35 scénarios pour l'IBEX jusqu'en 2027
ScénarioProbabilitéPlage de travailDéclencheur mesuréFenêtre d'examen
Taureau25%20 802 à 21 422Le PIB espagnol se maintient au-dessus de 0,4 % en glissement trimestriel, l'IPC se rapproche des 2 % et les bénéfices des banques continuent de progresser.Après les résultats du second semestre 2026 et chaque flash du PIB INE
Base50%19 734 à 20 189La croissance reste positive, l'inflation ne ralentit que progressivement et l'indice demeure tiré par les revenus.IPC mensuel et chaque saison de rapports trimestriels
Ours25%16 947 à 17 809L'inflation reste persistante tandis que la structure fortement dépendante des banques perd de son dynamisme en matière de bénéfices.Tout trimestre avec des prévisions bancaires plus faibles et un PIB en berne

Ces fourchettes ne visent pas à créer une fausse précision, mais à rendre le processus de décision vérifiable.
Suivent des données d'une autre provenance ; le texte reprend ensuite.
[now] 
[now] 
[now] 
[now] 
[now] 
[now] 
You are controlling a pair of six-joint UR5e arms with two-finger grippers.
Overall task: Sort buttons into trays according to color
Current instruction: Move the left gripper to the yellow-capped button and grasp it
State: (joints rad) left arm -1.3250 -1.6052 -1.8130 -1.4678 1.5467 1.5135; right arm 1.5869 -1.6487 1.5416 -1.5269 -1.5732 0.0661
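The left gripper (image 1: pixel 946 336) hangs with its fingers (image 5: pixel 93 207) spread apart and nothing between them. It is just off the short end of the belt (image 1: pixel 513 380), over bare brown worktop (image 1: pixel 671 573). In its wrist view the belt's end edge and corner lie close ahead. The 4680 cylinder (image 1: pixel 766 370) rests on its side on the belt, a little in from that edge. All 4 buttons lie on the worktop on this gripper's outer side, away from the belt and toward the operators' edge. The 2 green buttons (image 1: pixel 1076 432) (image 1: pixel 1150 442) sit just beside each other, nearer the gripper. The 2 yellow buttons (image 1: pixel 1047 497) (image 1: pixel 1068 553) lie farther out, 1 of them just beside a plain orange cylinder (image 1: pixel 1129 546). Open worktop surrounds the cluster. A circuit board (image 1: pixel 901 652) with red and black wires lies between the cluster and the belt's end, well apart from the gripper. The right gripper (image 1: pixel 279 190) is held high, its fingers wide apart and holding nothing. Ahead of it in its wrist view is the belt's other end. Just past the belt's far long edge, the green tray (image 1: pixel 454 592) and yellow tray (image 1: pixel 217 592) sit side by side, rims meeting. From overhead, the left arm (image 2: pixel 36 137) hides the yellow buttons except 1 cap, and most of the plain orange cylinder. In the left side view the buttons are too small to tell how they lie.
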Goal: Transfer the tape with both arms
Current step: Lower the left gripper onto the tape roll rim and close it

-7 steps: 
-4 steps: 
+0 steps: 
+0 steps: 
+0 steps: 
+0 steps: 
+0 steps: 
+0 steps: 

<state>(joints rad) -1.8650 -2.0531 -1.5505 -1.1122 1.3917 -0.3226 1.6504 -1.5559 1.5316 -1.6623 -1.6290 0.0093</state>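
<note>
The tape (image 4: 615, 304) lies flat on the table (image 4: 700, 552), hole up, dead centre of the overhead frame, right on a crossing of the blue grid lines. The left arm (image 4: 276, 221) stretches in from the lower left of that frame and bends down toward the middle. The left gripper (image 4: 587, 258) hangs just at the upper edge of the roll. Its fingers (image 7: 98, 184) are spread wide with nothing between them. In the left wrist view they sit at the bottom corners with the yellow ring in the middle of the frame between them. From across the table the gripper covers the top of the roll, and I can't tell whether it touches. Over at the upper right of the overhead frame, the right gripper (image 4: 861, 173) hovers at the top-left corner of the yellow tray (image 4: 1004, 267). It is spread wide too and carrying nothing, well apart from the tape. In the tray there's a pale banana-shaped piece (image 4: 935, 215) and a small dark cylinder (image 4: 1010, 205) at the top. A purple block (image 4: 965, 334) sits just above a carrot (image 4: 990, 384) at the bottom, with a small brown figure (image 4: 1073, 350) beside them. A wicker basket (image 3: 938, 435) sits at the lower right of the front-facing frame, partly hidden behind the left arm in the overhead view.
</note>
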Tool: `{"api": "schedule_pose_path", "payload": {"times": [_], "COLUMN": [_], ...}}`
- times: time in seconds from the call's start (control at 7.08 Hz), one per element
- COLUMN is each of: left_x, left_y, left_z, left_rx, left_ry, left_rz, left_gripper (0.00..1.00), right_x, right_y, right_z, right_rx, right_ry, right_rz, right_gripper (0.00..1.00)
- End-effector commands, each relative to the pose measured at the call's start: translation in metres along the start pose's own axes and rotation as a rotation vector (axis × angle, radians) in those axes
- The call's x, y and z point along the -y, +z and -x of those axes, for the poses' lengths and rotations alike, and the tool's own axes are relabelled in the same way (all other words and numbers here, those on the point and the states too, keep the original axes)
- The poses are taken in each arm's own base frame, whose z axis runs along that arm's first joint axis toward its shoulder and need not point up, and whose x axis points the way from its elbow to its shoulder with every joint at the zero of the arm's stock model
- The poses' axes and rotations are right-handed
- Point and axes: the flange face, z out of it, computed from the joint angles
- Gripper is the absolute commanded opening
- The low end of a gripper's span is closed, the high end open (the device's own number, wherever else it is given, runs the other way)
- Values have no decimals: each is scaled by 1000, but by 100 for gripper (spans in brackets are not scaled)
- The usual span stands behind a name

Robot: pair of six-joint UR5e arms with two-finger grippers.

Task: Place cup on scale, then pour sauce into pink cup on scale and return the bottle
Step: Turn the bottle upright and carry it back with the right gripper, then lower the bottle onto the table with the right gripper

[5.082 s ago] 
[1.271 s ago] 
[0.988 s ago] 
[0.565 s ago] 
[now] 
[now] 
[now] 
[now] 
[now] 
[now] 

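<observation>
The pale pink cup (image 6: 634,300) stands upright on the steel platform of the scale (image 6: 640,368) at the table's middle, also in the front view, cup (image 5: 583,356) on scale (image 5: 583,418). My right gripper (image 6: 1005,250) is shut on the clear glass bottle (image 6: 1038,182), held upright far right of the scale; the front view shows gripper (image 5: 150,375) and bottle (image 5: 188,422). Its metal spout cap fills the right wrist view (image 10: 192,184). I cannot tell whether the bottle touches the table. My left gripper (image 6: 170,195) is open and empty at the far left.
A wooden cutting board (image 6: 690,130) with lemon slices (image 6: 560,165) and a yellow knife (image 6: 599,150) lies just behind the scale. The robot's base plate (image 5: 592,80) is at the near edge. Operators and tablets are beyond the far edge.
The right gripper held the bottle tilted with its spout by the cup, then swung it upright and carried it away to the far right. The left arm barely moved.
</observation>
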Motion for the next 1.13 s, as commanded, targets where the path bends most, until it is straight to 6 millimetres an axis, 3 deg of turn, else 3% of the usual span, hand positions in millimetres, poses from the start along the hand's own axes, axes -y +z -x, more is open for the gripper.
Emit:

Si les déclencheurs ne se concrétisent pas, la répartition des probabilités doit être modifiée plutôt que l'analyste ne se contente de défendre l'explication initiale.

Pour les investisseurs déjà positionnés, la question pratique est de savoir si le marché continue de progresser grâce aux résultats des entreprises ou s'il est simplement porté par l'opinion générale. Pour ceux qui n'ont pas encore de position, le choix le plus judicieux reste celui qui s'appuie sur des données concrètes, et non sur un discours rassurant.